▶ [Exercise objective]: Every line of the data that contains the string "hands" must be copied.

▶ [Extracted records]:
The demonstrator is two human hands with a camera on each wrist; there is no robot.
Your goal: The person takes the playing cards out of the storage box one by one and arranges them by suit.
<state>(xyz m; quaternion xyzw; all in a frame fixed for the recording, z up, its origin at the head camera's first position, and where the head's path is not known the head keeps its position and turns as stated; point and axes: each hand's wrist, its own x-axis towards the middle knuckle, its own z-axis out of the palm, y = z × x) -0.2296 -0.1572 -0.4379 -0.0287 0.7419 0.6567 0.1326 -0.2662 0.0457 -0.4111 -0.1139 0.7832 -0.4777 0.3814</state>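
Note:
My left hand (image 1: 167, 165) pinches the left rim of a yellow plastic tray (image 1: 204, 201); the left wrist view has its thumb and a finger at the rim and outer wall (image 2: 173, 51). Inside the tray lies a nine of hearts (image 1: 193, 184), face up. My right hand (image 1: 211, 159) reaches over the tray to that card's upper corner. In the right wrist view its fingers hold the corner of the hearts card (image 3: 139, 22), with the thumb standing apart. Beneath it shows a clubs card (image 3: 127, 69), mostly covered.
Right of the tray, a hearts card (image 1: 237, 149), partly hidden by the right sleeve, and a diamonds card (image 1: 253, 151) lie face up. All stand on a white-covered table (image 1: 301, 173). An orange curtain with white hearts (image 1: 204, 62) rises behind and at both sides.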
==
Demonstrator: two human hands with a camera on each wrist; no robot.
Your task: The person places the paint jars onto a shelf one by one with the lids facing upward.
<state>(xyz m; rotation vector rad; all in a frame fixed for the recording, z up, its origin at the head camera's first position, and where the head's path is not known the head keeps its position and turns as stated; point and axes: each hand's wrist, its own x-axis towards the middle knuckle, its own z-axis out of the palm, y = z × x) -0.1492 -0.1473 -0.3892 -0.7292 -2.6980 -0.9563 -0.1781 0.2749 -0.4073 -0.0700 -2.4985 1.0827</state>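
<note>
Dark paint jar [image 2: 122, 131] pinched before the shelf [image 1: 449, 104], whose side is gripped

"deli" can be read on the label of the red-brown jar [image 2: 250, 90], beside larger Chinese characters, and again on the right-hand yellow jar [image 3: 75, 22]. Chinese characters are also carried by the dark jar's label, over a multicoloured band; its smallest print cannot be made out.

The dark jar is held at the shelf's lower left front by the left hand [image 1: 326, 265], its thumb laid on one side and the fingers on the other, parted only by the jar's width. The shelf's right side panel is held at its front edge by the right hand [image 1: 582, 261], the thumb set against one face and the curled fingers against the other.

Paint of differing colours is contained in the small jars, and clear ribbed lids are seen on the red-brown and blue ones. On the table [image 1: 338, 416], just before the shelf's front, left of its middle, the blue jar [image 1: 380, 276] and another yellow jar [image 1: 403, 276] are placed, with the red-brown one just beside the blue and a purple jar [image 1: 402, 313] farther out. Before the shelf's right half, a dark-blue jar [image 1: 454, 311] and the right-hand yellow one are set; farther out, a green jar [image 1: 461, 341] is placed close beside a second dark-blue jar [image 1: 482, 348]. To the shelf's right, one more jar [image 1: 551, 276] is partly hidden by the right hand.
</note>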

▶ [Response area]:
The demonstrator is two human hands with a camera on each wrist; there is no robot.
Demonstrator: two human hands with a camera on each wrist; no robot.

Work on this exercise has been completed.